YOUR OBJECTIVE: The material below contains a line with "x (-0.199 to" and a line with "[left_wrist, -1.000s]". Copy exactly those two lines and all lines between them.
###
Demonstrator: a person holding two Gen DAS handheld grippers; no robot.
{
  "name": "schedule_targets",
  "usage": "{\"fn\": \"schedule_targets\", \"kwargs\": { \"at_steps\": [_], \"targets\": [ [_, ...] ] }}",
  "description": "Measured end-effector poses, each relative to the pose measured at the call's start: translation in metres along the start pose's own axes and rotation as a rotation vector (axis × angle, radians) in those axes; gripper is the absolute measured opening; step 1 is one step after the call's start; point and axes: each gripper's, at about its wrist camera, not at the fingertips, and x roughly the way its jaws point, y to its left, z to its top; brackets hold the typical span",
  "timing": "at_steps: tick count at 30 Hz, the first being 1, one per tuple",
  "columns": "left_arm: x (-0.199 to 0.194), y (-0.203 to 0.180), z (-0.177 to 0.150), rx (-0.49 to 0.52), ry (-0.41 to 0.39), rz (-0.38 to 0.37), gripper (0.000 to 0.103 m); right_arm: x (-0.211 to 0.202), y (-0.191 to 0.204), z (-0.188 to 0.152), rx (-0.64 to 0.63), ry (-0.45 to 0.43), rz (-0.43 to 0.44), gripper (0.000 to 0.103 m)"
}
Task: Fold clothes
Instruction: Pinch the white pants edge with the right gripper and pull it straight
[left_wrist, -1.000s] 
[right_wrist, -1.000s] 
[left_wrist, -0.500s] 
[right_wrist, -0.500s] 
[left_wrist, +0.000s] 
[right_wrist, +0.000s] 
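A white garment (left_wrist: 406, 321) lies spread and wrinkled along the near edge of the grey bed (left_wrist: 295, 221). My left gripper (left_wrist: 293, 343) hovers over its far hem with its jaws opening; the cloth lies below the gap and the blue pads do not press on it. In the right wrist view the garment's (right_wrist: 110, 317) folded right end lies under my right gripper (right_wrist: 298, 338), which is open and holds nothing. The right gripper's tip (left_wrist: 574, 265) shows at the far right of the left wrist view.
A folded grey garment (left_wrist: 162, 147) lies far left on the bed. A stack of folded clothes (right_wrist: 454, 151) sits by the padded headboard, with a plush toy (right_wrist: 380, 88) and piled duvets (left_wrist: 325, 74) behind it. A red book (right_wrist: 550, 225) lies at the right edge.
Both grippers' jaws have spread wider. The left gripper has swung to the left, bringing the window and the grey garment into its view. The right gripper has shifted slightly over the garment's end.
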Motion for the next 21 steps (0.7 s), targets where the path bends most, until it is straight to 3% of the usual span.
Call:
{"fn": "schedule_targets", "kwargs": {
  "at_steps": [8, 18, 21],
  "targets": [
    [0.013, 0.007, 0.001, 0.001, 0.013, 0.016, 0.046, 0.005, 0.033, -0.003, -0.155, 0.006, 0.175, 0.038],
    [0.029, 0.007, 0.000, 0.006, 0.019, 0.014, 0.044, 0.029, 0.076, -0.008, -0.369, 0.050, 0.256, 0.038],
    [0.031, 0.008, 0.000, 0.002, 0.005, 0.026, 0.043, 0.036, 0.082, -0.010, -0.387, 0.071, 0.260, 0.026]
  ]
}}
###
REPLY:
  "columns": "left_arm: x (-0.199 to 0.194), y (-0.203 to 0.180), z (-0.177 to 0.150), rx (-0.49 to 0.52), ry (-0.41 to 0.39), rz (-0.38 to 0.37), gripper (0.000 to 0.103 m); right_arm: x (-0.211 to 0.202), y (-0.191 to 0.204), z (-0.188 to 0.152), rx (-0.64 to 0.63), ry (-0.45 to 0.43), rz (-0.43 to 0.44), gripper (0.000 to 0.103 m)"
}
Task: Fold clothes
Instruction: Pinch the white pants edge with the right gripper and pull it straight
[left_wrist, -1.000s] 

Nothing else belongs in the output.